I choose to believe that people inherently want to, even deeply yearn to, feel connected and close, regardless of the season, and that the absence of that connectedness is where we have erred as a species. I believe that, even in the hardest of hearts, there is still a small child who wishes for their own version of twinkling lights or sleighbells. Maybe that looks like a new bike or a baby doll, or maybe it looks like a warm pair of shoes and a roof in a war-torn country. Maybe their most secret, deepest inner-child wish is for their family to stop fighting for a day, or to have enough food for their family to share a meal, or for the supposed grownups of their country to stop declaring wars. Maybe it is all of those things, but as the elves in "The Santa Clause" say, "the magic has just grown out of them," and they have forgotten how to hope. That doesn't mean that child isn't still in there, hoping upon hope that someone will heed their whispering pleas for healing and kindess.

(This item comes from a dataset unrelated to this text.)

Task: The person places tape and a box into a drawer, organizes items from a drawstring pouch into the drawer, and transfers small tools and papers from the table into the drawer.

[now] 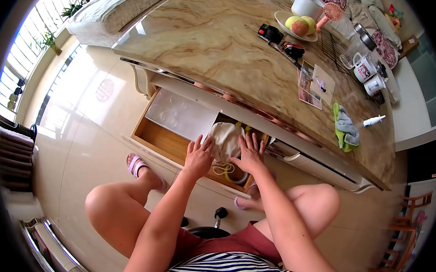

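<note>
Below the marble tabletop, a wooden drawer [163, 133] is pulled out. In it lies a cream cloth pouch [225, 141] with a pale drawstring [223, 169] trailing toward me. My left hand [199, 156] rests at the pouch's left side, fingers stretched out. On the other side my right hand [250, 154] has its fingers spread and touches the pouch's edge. To the left of the pouch sits a white box or sheet [183, 113] with clear rings on it. Part of a curved hose-like thing [239, 179] shows below my right hand.
On the marble table [204, 44] are a fruit bowl [297, 30], a small pink fan [330, 13], a black-and-red tool [271, 33], a green-grey cloth [345, 128], a white bottle [373, 121] and mugs [365, 69]. My knees flank the drawer.
</note>
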`<control>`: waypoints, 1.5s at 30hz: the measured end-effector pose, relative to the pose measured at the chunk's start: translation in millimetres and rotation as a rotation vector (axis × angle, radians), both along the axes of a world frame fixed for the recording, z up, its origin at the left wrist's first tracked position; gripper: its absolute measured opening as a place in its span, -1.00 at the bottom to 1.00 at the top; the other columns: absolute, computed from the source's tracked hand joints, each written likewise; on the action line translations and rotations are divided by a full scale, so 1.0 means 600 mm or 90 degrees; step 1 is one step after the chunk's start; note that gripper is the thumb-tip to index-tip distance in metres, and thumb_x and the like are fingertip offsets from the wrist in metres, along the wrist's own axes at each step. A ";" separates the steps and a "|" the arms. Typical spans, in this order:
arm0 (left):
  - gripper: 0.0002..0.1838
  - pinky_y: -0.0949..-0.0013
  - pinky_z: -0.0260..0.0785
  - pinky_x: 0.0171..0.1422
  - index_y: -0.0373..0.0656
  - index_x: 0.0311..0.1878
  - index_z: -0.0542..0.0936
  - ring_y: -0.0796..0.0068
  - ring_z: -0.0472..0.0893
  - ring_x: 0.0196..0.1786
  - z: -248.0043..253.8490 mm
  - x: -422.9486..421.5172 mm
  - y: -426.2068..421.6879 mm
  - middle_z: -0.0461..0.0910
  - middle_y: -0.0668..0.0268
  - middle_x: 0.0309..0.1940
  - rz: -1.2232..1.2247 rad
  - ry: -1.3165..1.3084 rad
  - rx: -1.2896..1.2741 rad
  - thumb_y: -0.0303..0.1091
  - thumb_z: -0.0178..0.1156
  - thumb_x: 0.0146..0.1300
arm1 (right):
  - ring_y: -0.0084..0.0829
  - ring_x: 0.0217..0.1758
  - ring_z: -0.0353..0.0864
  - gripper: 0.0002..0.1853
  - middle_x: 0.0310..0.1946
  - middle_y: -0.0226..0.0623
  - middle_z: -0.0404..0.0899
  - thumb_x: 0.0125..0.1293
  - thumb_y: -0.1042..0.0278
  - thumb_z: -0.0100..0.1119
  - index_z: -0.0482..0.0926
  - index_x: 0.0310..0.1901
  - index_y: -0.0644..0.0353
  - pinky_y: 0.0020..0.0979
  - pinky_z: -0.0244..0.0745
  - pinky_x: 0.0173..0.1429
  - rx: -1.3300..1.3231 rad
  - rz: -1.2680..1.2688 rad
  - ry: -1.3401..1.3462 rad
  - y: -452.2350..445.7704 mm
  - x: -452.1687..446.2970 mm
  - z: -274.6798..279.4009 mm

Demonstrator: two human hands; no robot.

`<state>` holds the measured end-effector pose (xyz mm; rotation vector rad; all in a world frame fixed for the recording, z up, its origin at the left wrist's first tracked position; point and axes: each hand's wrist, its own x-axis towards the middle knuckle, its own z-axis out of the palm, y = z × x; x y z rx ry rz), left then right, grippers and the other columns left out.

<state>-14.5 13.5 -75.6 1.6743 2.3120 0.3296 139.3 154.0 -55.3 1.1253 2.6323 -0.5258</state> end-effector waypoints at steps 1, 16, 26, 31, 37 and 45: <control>-0.37 -0.06 -0.08 0.49 -0.07 0.36 0.31 0.10 0.04 0.50 0.001 0.003 -0.004 0.19 0.28 0.42 0.022 -0.018 0.014 -0.22 0.19 0.20 | -0.19 0.60 -0.35 -0.03 0.53 -0.17 -0.17 0.13 -0.16 0.25 0.01 0.48 0.07 0.04 -0.52 0.55 0.017 0.010 0.011 -0.006 0.001 0.001; -0.42 0.00 0.02 0.44 -0.10 0.24 0.41 0.06 0.20 0.41 0.012 0.031 -0.060 0.39 0.17 0.25 0.118 -0.037 0.078 -0.23 0.26 0.12 | -0.23 0.59 -0.22 -0.31 0.52 -0.34 -0.07 0.29 0.10 0.11 0.17 0.42 0.04 0.03 -0.35 0.56 0.071 0.168 0.125 -0.077 -0.056 -0.001; -0.64 -0.03 -0.05 0.48 -0.09 0.12 0.53 0.14 0.28 0.37 0.012 0.068 -0.098 0.48 0.18 0.16 0.072 -0.020 0.071 -0.18 0.07 0.31 | -0.26 0.60 -0.26 -0.30 0.52 -0.38 -0.08 0.27 0.06 0.08 0.14 0.44 -0.13 0.00 -0.41 0.57 -0.038 0.063 0.035 -0.029 -0.111 -0.009; -0.74 0.02 -0.01 0.43 -0.06 -0.06 0.63 0.29 0.44 0.21 0.012 0.077 -0.091 0.62 0.28 -0.04 0.086 -0.009 0.106 -0.23 0.07 0.27 | -0.25 0.58 -0.19 -0.35 0.50 -0.33 0.00 0.25 0.13 0.12 0.24 0.39 -0.05 -0.02 -0.31 0.57 -0.079 0.083 0.096 -0.027 -0.069 -0.002; -0.80 0.07 0.11 0.32 -0.10 -0.38 0.64 0.27 0.54 -0.04 -0.002 0.076 -0.089 0.66 0.29 -0.33 0.087 0.014 0.171 -0.25 0.09 0.21 | -0.16 0.19 0.46 -0.59 0.08 -0.09 0.53 0.25 0.22 0.16 0.53 0.11 0.15 -0.21 0.32 0.27 -0.095 0.075 0.270 -0.027 -0.024 0.051; -0.77 0.07 0.08 0.38 -0.11 -0.33 0.66 0.27 0.54 0.01 -0.002 0.079 -0.093 0.67 0.29 -0.25 0.087 0.003 0.142 -0.22 0.06 0.24 | -0.14 -0.32 0.66 -0.85 -0.33 -0.09 0.66 0.25 0.39 0.20 0.64 -0.20 0.25 -0.29 0.54 -0.23 0.002 0.106 0.670 0.023 0.019 0.289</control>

I believe that "magic" is not some mystical, ethereal force beyond our grasp, but something we create, sometimes with a great deal of effort, in our environments, in our relationships with one another, and in our own hearts. I believe that sharing cookies, hand-painted by and with the people I love, with warm mulled wine, faces lit by a bonfire, and Jim Henson's legendary Emmet Otter on the backyard screen might be the closest thing to heaven I have ever seen.
I believe in love.
I believe in gratitude.
I believe in generosity.
I believe in joy.
There is not a thing in this universe, human or otherwise, that will ever take those things from me. I choose them, with great deliberation and conscious intent. Over and over again, day after day, I have found the strength and the effort it takes to purposely choose them, even when it has seemed impossible, and I will continue to do so until my last breath has left my chest and my last memory has been made.

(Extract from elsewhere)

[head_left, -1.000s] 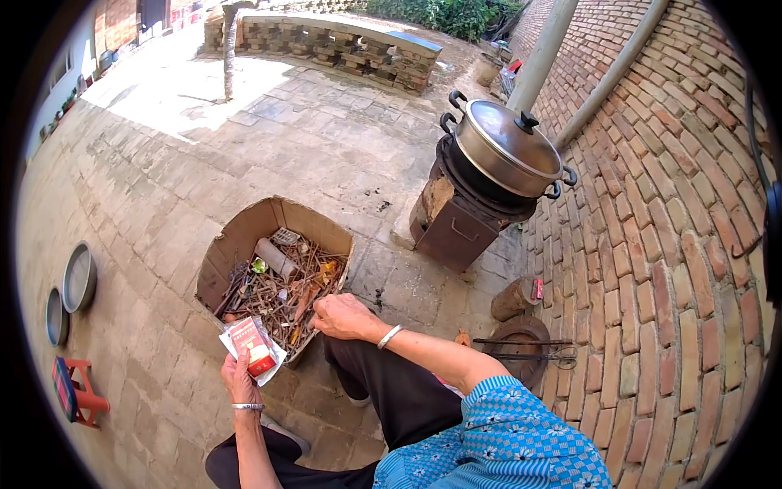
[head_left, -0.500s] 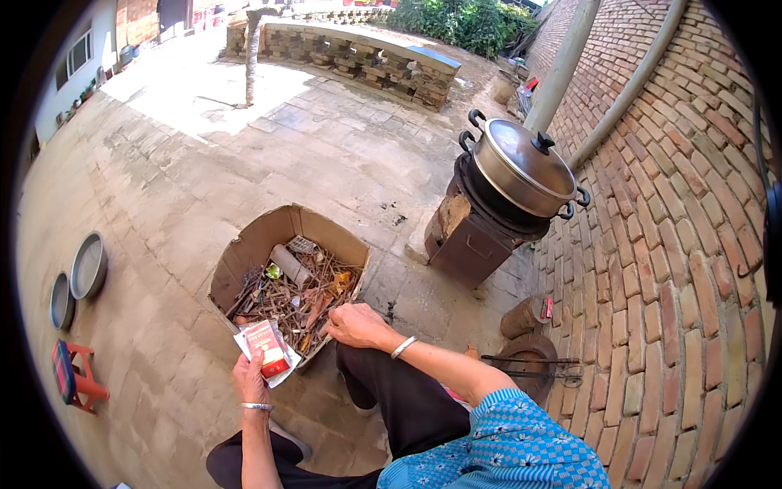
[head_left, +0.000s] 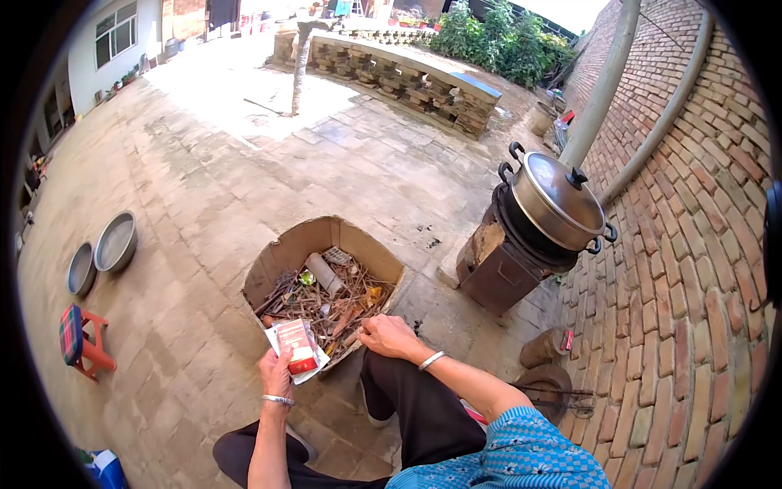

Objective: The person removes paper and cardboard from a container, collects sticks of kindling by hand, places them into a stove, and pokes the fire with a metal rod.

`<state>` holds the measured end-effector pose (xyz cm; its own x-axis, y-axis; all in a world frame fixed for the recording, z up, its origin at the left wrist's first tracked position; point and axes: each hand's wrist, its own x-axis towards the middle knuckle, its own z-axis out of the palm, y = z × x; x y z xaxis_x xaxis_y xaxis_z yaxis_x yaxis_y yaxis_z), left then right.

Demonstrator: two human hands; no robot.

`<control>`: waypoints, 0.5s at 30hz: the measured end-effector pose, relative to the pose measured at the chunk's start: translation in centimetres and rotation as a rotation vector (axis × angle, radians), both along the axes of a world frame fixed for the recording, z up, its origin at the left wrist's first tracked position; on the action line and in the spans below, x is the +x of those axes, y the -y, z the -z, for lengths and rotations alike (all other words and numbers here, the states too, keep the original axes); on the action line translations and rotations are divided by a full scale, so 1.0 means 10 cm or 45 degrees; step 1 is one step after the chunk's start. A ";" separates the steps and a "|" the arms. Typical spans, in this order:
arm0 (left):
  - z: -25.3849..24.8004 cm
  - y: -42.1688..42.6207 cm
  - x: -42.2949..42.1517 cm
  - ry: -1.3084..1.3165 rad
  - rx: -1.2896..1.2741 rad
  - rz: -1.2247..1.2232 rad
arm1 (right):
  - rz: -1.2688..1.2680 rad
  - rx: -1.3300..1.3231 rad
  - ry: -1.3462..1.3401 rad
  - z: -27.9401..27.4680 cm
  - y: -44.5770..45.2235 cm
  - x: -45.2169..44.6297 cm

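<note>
My left hand (head_left: 275,371) grips a flat red and white packet (head_left: 296,341), with white paper showing under it. They are held over the near left edge of a cardboard box (head_left: 330,232). Inside the box lie dry twigs (head_left: 297,303), a grey-brown cylinder (head_left: 325,275) and scraps of wrapper. My right hand (head_left: 391,336) is closed by my knee at the box's near right corner. Its fingertips are pinched together, and whatever may be in them is hidden or too small to name.
Ahead on the right stands a stove (head_left: 498,273) bearing a large lidded pot (head_left: 562,196). A brick wall (head_left: 660,301) runs along the right. Beside it stands a short log (head_left: 542,347) with a small red box (head_left: 567,340) on top. Leftward are two metal basins (head_left: 116,242) and a stool (head_left: 94,346).
The view has shifted up and left, so the whole scene sits further right and lower. My left hand still has the packet, and my right hand stays closed by the knee.
</note>
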<state>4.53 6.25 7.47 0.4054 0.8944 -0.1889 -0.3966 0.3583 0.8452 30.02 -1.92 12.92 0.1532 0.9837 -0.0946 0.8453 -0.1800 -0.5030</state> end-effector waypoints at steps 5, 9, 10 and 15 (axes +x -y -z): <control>0.03 0.01 -0.03 -0.074 -0.018 -0.016 | -0.028 -0.127 0.034 -0.02 -0.04 -0.01; 0.02 0.01 -0.03 -0.075 -0.045 -0.037 | -0.015 -0.082 0.024 -0.09 -0.04 -0.05; 0.03 0.00 -0.03 -0.084 -0.055 -0.026 | -0.026 -0.084 0.020 -0.10 -0.05 -0.06; 0.00 0.00 -0.02 -0.067 -0.048 -0.031 | -0.012 -0.102 -0.110 -0.10 -0.08 -0.03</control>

If I could have one wish this holiday season, it would be for anyone who has been hurt, is grieving, feels lost, or is alone and in need of warmth and connection to find that same strength within themselves. Our brief human lives come and go before we are ever wise enough to see how quickly they are passing, and every one of us deserves to have at least one true moment of joy. Every one of us deserves a twinkling light in the darkness.